For Irvine, Rosemary Kennedy and her life “became a little bit of a fascination or an obsession or something. It was such a tortuous, difficult story. It reflected so many things about the Kennedys and their time and beyond. I was just swimming in this sea of Rosemary for five years. Which is a lovely way to start to do something, because there’s no agenda, it’s just a process of making and looking and sorting and seeing how it works.”

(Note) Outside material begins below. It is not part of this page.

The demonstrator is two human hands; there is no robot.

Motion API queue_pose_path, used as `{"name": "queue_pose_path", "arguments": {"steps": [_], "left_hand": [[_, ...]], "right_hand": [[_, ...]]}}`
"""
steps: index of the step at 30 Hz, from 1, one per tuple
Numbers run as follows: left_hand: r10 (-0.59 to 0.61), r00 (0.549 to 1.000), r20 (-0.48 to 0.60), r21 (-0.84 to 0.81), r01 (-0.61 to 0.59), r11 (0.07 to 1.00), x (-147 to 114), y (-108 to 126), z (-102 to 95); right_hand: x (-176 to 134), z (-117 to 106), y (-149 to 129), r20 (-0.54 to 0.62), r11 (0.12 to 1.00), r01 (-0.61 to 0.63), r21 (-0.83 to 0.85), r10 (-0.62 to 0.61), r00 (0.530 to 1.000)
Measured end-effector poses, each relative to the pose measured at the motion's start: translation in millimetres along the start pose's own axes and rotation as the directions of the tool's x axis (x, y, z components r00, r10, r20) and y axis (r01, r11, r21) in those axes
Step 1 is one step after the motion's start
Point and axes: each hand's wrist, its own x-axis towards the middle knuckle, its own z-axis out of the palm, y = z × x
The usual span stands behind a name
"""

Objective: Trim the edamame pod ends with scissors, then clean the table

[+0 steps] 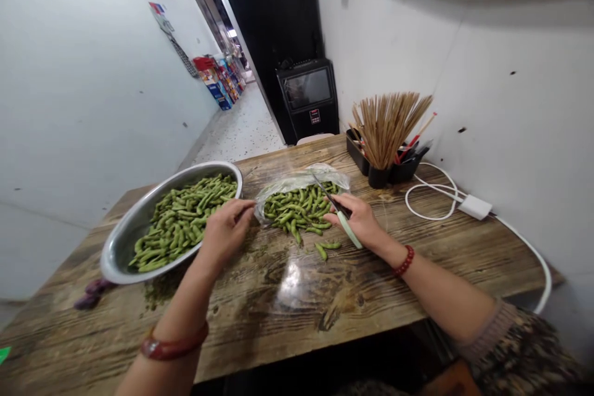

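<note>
In the head view, holds scissors (pixel 350 232) in the right grip (pixel 359 216), fingers wrapped round the pale green handle, dark blades slanting up and away from the body, presumably for control and to spare the other wrist. Rests the left grip (pixel 227 223) at the left edge of a clear plastic bag (pixel 262 207), fingers bent; cannot tell whether pinching the film or only touching, perhaps there to steady it. On the bag, mid-counter (pixel 260 334) and between both grips: green pods (pixel 301 207), likely laid there for easy reach. Spilling toward the near side, with a few loose pods (pixel 321 252) just beyond the heap. Off to the left, beside the left forearm: a metal bowl (pixel 118 253) with a larger heap of similar pods. In look: curved, slender, bulging in places, bright to olive green, slightly darkened here and there.
</note>
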Motion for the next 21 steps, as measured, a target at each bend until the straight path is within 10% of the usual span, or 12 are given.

Although there are some pictures of Rosemary Kennedy looking, in Jones’s words, “unutterably beautiful as a debutante in London,” she still finds Rosemary “very elusive. It’s almost impossible, really, to know anything about her. And that’s why we’ve decided very clearly that we’re not representing her in this piece. We don’t enact her or embody her in any way. The singer is not Rosemary Kennedy but she is, occasionally, moments in Rosemary Kennedy’s life.”

Irvine has a more filled-out picture in his head. He sees her as “Stunningly beautiful. It was often said she was the most beautiful of the Kennedys, beautiful and poetic. She did have learning difficulties. It’s hard to say how much. But she wrote letters, she kept a diary, she became a Montessori teacher for a while, and she taught young children. Her favourite book was Winnie the Pooh and she could read that to the children.”

He has the sense of “a fairly normal, deeply loving young woman. Every letter that she wrote is so drenched in this want for her father to acknowledge her and love her. Every one of those letters is heart-breaking. It’s all about ‘I’m doing my best’ and ‘I hope this pleases you’. She would send reports about her weight, because weight was a huge thing in the Kennedy family, monitoring the weight of all the children. There’s so much correspondence where Joe and Rose are just talking about the weight of their children.”

Today, they agree, her fate would probably have been entirely difficult. She would be seen as having learning difficulties and behavioural difficulties. For the Kennedys it was “all about appearance and all about control”. And now, 14 years after her death, her future is to be immortalised in an opera.